- **Task objective**
Looking at the data below, state how many lines contain "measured". No other words are wanted.

- **Recorded data**
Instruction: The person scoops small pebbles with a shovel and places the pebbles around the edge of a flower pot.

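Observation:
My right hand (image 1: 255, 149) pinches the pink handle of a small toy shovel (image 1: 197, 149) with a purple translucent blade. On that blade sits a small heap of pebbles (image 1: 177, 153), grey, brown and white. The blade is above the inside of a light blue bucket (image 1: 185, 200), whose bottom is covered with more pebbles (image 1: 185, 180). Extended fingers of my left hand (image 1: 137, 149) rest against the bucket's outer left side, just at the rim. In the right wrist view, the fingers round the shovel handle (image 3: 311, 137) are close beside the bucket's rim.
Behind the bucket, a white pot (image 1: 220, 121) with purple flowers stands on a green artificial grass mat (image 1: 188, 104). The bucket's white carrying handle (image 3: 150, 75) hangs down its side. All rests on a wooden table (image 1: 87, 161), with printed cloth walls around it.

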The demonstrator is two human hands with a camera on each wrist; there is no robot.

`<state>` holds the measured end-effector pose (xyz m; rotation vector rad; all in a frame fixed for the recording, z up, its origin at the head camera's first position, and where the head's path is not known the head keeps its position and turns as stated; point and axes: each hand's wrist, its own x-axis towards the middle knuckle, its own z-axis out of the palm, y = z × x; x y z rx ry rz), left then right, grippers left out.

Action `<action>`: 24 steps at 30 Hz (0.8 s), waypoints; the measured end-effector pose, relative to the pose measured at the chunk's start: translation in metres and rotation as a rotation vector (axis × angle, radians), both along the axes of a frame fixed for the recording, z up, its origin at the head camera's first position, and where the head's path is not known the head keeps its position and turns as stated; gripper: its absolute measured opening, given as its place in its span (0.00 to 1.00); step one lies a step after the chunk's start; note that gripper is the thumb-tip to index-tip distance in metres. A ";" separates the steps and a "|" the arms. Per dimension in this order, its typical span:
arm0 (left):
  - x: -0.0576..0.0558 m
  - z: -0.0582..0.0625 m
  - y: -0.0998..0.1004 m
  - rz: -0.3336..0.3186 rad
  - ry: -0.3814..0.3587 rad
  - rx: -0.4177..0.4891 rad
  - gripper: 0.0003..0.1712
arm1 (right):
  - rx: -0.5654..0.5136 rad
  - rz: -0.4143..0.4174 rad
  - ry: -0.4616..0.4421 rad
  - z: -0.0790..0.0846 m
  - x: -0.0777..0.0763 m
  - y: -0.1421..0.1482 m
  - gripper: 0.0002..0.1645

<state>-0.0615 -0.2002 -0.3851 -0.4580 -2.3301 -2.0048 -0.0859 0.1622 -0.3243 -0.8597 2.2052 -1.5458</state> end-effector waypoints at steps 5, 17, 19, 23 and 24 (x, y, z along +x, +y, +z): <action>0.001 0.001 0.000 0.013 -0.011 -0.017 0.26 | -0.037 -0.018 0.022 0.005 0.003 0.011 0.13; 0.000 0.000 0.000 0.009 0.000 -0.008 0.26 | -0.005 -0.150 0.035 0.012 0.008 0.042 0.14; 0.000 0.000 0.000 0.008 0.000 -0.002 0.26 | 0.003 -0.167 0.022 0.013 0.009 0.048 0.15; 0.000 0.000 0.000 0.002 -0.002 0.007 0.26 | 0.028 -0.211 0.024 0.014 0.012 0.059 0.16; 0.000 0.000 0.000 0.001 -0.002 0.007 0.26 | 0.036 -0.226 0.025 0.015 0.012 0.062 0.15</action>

- **Written answer**
2